Oracle RAC is a pool of servers interconnected each other and acts as a single server. It provides scalability, Robustness, availability, and load-balancing. In a cluster, communication between nodes is very important, so monitoring the inter communication is very crucial, and it helps to bring down the response time and service availability to end-users.

What to Monitor in a cluster?
As an Oracle DBA, we always see different RAC related events in databases but we need to make sure those events not causing any communication latency.  In this article, I gathered information on different wait events, and their impact.

RAC events:

— GCS events (gc current block received, gc cr blocks received, gc current block 3-way, gc cr grant 2-wayt etc.).
— GES events (ges remote message, ges message buffers etc)

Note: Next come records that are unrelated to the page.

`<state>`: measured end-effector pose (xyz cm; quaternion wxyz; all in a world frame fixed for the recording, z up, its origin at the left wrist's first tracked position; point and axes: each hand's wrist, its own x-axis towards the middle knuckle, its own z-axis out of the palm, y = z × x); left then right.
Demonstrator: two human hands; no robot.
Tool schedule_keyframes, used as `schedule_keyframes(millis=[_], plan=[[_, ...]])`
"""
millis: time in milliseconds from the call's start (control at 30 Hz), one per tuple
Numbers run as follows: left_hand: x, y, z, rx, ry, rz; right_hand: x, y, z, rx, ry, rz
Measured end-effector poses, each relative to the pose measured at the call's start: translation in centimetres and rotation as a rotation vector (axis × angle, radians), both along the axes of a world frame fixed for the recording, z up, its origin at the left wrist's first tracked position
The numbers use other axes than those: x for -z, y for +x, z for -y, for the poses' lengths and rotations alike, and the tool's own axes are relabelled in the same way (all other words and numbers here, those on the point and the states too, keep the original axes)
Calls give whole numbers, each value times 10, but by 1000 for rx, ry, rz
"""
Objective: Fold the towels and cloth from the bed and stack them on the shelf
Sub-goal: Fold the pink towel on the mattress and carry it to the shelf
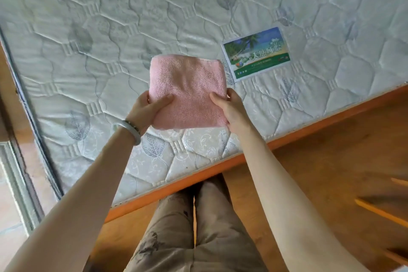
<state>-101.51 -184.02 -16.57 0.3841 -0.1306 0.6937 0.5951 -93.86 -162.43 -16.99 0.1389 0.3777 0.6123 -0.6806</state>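
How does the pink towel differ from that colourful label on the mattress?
The pink towel is plain, fluffy and folded thick; the label is flat and printed with a beach scene and writing. The towel is gripped by the left hand and right hand; the label lies untouched on the mattress. The towel looks bigger. Both are roughly rectangular.

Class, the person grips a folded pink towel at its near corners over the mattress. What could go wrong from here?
1. Both hands, left and right, pinch only the near edge of the pink towel; the far layers might sag open when carried.
2. The mattress label lies close beside it and could get brushed.
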Motion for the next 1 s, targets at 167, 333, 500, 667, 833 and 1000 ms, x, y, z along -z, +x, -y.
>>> schedule_keyframes(millis=[167,333,500,667,833,1000], plan=[[-77,-3,-33,155,91,-87,-85,33,-13,210,22,-61],[-125,13,-92,338,228,-24,-144,86,-45,461,56,-96],[-168,60,-167,575,308,-47,-182,165,-82,670,120,-168],[-196,121,-242,813,370,-111,-211,249,-117,852,166,-222],[-208,180,-320,926,303,-117,-226,325,-158,969,250,-196],[-231,271,-404,1056,351,-172,-250,413,-222,1040,366,-171]])
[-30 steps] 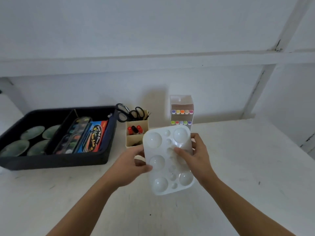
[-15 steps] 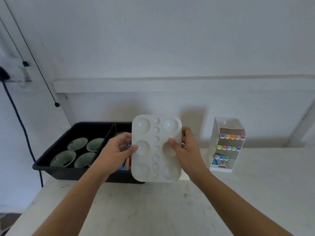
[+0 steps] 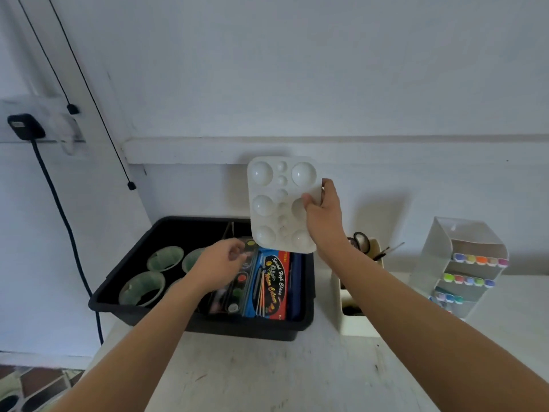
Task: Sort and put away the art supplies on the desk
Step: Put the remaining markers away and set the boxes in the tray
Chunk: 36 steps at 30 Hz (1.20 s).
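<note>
My right hand [image 3: 325,221] grips the white palette [image 3: 276,209] by its right edge. My thumb is on the front, by one of the big round dips, and my fingers are behind it. The palette stands up tall in the air. Its long side goes up and down, its short side goes left to right, and the dips face me. It is up above the back right part of the black bin [image 3: 243,330], in front of the wall.

My left hand [image 3: 219,263] is apart from it, lower down, over the bin. Its fingers are loosely bent and hold nothing that I can see. It is just over the paint set [image 3: 237,289], but I cannot tell if it touches. A paint box [image 3: 271,286] lies beside the set, and green cups [image 3: 142,288] sit in the bin's left part.
</note>
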Motion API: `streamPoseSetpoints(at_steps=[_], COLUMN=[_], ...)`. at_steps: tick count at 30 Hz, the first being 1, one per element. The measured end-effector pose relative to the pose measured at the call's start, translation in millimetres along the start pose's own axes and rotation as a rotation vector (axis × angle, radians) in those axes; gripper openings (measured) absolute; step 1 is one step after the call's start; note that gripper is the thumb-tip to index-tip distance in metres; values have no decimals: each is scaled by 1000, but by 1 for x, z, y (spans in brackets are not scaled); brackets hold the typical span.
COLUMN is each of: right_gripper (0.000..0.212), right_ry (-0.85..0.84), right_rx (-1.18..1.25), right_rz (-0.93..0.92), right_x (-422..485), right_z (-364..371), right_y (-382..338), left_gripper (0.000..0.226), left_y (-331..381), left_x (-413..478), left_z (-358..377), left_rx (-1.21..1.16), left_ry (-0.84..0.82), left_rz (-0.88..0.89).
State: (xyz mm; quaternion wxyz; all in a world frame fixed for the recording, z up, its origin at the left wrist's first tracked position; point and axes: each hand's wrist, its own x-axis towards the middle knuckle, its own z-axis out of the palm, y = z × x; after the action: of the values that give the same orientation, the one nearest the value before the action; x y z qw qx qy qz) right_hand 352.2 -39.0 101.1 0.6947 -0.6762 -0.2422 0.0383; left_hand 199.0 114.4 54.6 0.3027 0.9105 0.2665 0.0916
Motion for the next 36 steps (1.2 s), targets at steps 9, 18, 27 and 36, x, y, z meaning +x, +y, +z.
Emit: streamPoseSetpoints(at_steps=[9,18,27,36], right_gripper=[22,17,49,51], right_ry=[0,-6,99,8], right_rx=[55,16,-269,-576], right_rz=[31,145,249,115], right_x=[45,66,61,58], right_z=[41,54,64,57], right_y=[38,74,94,86], left_gripper=[66,69,67,55], left_y=[-30,-36,-36,-36], left_x=[33,28,27,31], left_z=[37,47,50,48], left_rx=[525,712,705,562], left_ry=[-210,-215,-199,-174], left_rz=[195,205,194,207])
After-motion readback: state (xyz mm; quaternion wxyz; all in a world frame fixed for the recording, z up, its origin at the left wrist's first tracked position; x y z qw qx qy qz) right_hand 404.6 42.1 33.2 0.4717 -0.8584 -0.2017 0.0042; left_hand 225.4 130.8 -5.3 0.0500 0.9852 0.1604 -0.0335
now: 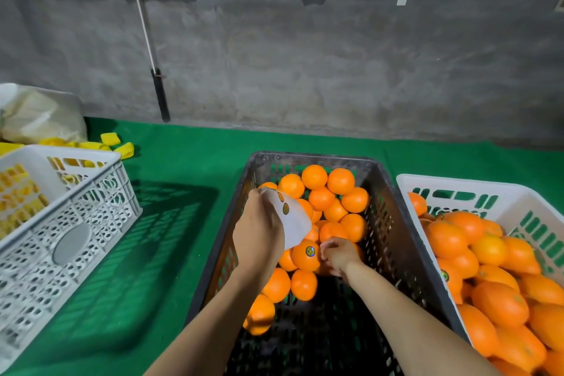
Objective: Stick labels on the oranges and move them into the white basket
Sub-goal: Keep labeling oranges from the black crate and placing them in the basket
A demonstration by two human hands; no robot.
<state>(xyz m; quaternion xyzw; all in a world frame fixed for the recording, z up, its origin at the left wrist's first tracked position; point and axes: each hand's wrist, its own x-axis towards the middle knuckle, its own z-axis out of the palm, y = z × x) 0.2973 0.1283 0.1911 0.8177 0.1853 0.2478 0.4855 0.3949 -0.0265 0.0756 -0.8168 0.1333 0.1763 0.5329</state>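
Note:
A black crate in the middle holds several loose oranges. My left hand hovers over its left side and grips a white label sheet with round stickers on it. Just below the sheet lies an orange with a round label on top. My right hand sits right beside that orange with fingers curled; whether it touches the orange or pinches anything is hard to tell. The white basket at the right is full of oranges, one with a label.
A second white crate stands at the left with yellow things inside. Yellow pieces and a pale bag lie behind it. Green matting covers the table. A grey wall with a leaning black-handled pole rises behind.

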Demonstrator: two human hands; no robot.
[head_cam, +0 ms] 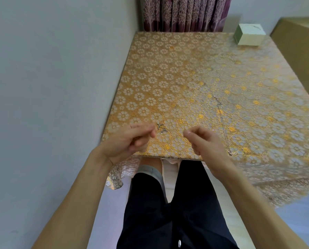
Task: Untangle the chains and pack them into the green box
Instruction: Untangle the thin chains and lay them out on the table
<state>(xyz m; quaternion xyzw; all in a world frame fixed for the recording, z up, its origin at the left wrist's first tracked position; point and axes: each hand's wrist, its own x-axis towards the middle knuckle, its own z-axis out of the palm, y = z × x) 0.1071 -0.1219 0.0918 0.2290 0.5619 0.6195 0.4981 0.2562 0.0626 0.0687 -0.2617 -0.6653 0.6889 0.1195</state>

We can see the events in these views:

Gv$system_event
gv$session_event
gv$active_session_history
gv$waitstat
gv$session_wait

Type of events:

Block-Related Wait Events
Message-Related Wait Events
Contention-Related Wait Events
Load-Related Wait Events

Block Related wait events:

gc current block 2-way
gc current block 3-way
gc cr block 2-way
gc cr block 3-way

Message-Related Wait Events

gc current grant 2-way
gc cr grant 2-way

The message-related wait event statistics indicate that no block was received because it was not cached in any instance.
Instead a global grant was given, enabling the requesting instance to read the block from disk or modify it.

Contention-Related Wait Events

gc current block busy
gc cr block busy
gc buffer busy acquire/release

Load-Related Wait Events

gc current block congested
gc cr block congested

The column CLUSTER_WAIT_TIME in V$SQLAREA represents the wait time incurred by individual SQL statements for global cache events
and will identify the SQL which may need to be tuned.